_Exercise goal_.
Drop the pictures and repeat the remaining data exactly.

_Extracted entries_.
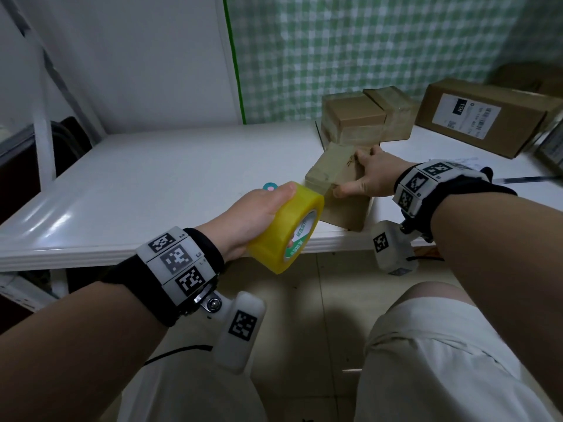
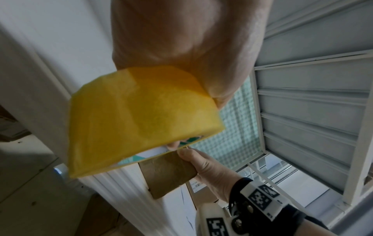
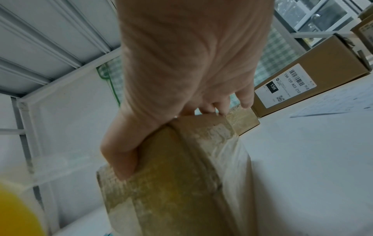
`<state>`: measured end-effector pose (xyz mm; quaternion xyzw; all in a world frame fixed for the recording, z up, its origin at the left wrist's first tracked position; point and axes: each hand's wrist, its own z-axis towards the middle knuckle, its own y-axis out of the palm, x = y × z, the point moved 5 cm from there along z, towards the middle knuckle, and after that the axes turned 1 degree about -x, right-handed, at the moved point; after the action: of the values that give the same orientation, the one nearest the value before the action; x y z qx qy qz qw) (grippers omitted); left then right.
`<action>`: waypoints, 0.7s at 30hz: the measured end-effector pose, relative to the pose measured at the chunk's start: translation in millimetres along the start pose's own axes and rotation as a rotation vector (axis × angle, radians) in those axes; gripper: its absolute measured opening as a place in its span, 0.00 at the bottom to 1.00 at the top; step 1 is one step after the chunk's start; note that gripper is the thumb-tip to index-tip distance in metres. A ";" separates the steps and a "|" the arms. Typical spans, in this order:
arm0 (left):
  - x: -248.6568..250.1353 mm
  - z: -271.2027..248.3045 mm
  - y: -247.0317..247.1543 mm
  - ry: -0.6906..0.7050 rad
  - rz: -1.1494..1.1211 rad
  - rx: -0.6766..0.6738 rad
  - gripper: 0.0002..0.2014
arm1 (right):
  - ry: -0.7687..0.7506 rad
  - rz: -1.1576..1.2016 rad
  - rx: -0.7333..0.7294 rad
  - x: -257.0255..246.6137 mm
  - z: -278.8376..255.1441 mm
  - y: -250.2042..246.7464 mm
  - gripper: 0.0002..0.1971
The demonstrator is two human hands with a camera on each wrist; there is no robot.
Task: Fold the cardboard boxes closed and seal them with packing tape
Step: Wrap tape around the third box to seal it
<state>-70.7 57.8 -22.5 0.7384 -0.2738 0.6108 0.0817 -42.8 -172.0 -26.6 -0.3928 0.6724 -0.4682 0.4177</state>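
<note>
White tabletop (image 1: pixel 152 184): at its near edge the right hand (image 1: pixel 370 178) clasps a small brown cardboard box (image 1: pixel 332 172), thumb pressing the strip. Left hand (image 1: pixel 253 217) grips a yellow packing-tape roll (image 1: pixel 286 229), just beside the box.

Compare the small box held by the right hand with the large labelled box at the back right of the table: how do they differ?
The small box is gripped by the right hand, tilted at the table edge; the large labelled box lies untouched. The small box is wrapped in tape and bears no label; the large labelled box bears a white barcode label. Both are brown cardboard.
</note>
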 end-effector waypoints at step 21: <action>1.8 2.8 4.6 -0.185 0.108 -0.029 0.17 | -0.096 -0.103 -0.102 -13.9 -15.1 -13.7 0.48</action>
<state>-70.4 52.2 -22.3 0.7746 -0.3286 0.5394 0.0337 -50.3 -158.2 -7.6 -0.4696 0.6533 -0.4349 0.4044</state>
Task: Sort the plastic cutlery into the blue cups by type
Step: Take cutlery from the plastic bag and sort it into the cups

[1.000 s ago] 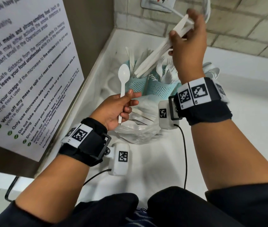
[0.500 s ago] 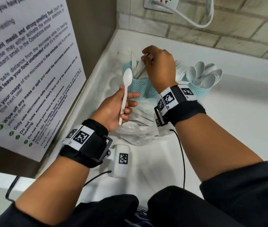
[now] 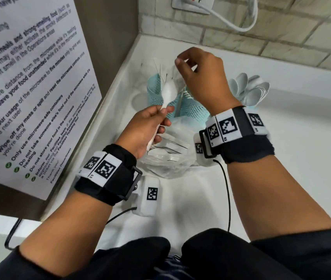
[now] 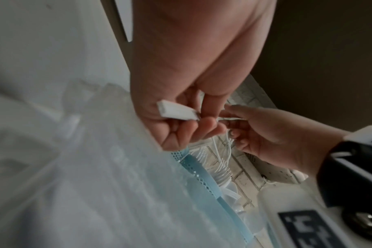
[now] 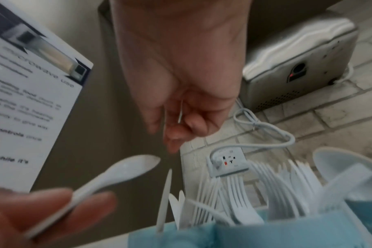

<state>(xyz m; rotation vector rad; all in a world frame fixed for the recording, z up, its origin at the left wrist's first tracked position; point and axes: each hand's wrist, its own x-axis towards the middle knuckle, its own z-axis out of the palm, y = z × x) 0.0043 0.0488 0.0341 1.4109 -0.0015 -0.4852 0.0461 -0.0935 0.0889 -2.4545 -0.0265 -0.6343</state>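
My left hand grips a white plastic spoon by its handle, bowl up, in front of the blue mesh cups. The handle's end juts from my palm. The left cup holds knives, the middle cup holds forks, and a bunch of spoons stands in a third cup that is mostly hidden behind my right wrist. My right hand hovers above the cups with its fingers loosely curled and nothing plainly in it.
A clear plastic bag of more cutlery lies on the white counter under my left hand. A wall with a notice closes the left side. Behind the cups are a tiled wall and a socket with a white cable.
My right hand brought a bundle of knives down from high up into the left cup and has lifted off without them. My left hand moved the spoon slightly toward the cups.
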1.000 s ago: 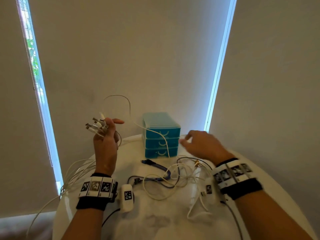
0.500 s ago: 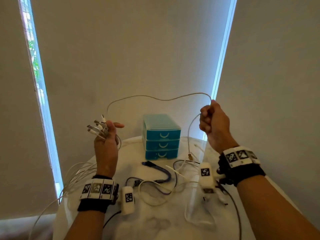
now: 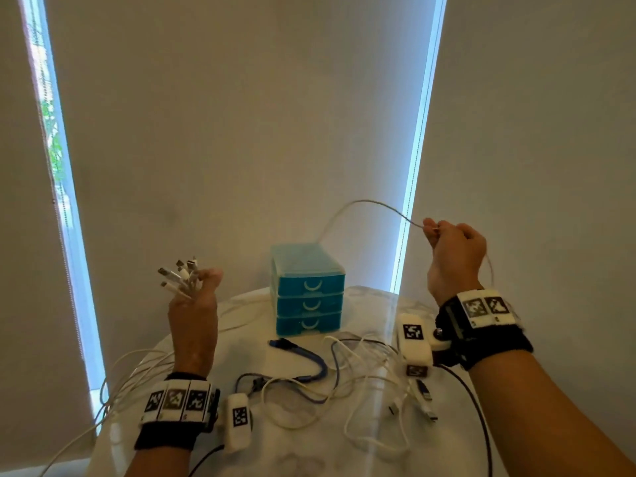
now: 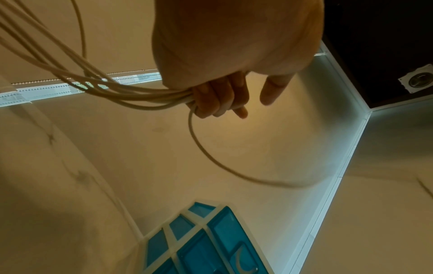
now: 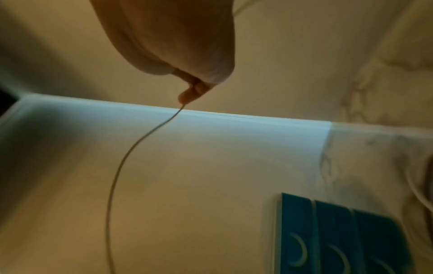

_Answer to the problem_.
`<state>`: measured end-effector pose (xyz mm; quaternion xyzw; all in a world frame fixed for the recording, z up, its origin at the left wrist's first tracked position; point and axes: each hand's wrist, its own z-axis towards the middle knuckle, its own y-axis out of the palm, x = y × z, the point moved 5 cm from there along z, towards the middle knuckle, and after that the axes turned 1 degree about -x, right-handed, at the moved point; after the action: of the values that give the same orientation, the one nearest the value before the action; x y z qx qy qz qw) (grippers omitted); left then right.
`<action>`: waypoints, 0.7s at 30hz: the measured end-effector pose, relative to the pose measured at the chunk's start: translation in millimetres along the start pose's own axes and rotation as a rotation vector (axis × angle, radians) in those axes; gripper: its absolute measured opening as a place in its span, 0.00 at the bottom to 1.00 at the top; step 1 is one step after the chunk's start; note that gripper is the thumb-tip to index-tip distance in metres. A ";" separates the steps and a "|" the arms. Typical spans, in this order:
arm0 (left):
  - x: -248.6568..250.1353 mm
  - z: -271.2027..248.3045 mm
  - y: -247.0317..247.1543 mm
  - ry: -0.6906..0.7050 rad
  - rz: -1.1494..1.1211 rad
  - rx: -0.6766..0.6738 rad
  - gripper: 0.0002..0.2014
arm1 (right):
  - ry: -0.7687..0.7506 rad
  - rz: -1.1576..1.2016 rad
  - rx: -0.7333..0.7294 rad
  - x: -257.0255..246.6137 mm
  - z: -278.8376..255.1441 mm
  - y: -250.2042..246.7464 mm
  - gripper: 0.0002..0.1971
The demonstrator is two human hands with a camera on each wrist; there is no robot.
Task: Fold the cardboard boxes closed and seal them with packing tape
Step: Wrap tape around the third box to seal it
<state>-70.7 57.8 -22.5 0.7384 -0.2738 0.6108 0.0817 -42.8 -172.0 -26.6 -0.3928 0.6724 -0.4682 0.4177</state>
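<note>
White tabletop (image 1: pixel 152 184): at its near edge the right hand (image 1: pixel 370 178) clasps a small brown cardboard box (image 1: pixel 332 172), thumb pressing the strip. Left hand (image 1: pixel 253 217) grips a yellow packing-tape roll (image 1: pixel 286 229), just beside the box.

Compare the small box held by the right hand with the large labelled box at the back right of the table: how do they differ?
The small box is gripped by the right hand, tilted at the table edge; the large labelled box lies untouched. The small box is wrapped in tape and bears no label; the large labelled box bears a white barcode label. Both are brown cardboard.
</note>
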 end-effector waypoints at step 21: <action>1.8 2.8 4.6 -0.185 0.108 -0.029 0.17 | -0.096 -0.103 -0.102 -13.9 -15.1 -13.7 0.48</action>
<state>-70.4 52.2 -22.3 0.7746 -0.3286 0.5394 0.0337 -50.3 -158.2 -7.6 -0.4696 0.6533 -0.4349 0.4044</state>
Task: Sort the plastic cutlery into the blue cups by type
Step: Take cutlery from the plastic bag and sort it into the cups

[1.000 s ago] 
[0.500 s ago] 
[now] 
[now] 
[now] 

<state>(xyz m; rotation vector rad; all in a world frame fixed for the recording, z up, its origin at the left wrist's first tracked position; point and axes: each hand's wrist, its own x-axis towards the middle knuckle, its own z-axis out of the palm, y = z × x) 0.0043 0.0488 0.0341 1.4109 -0.0015 -0.4852 0.0461 -0.0935 0.0889 -2.4545 -0.0265 -0.6343</state>
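My left hand grips a white plastic spoon by its handle, bowl up, in front of the blue mesh cups. The handle's end juts from my palm. The left cup holds knives, the middle cup holds forks, and a bunch of spoons stands in a third cup that is mostly hidden behind my right wrist. My right hand hovers above the cups with its fingers loosely curled and nothing plainly in it.
A clear plastic bag of more cutlery lies on the white counter under my left hand. A wall with a notice closes the left side. Behind the cups are a tiled wall and a socket with a white cable.
My right hand brought a bundle of knives down from high up into the left cup and has lifted off without them. My left hand moved the spoon slightly toward the cups.
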1.000 s ago: 
0.500 s ago: 
now: 
now: 
now: 

For this exercise, the answer is now complete.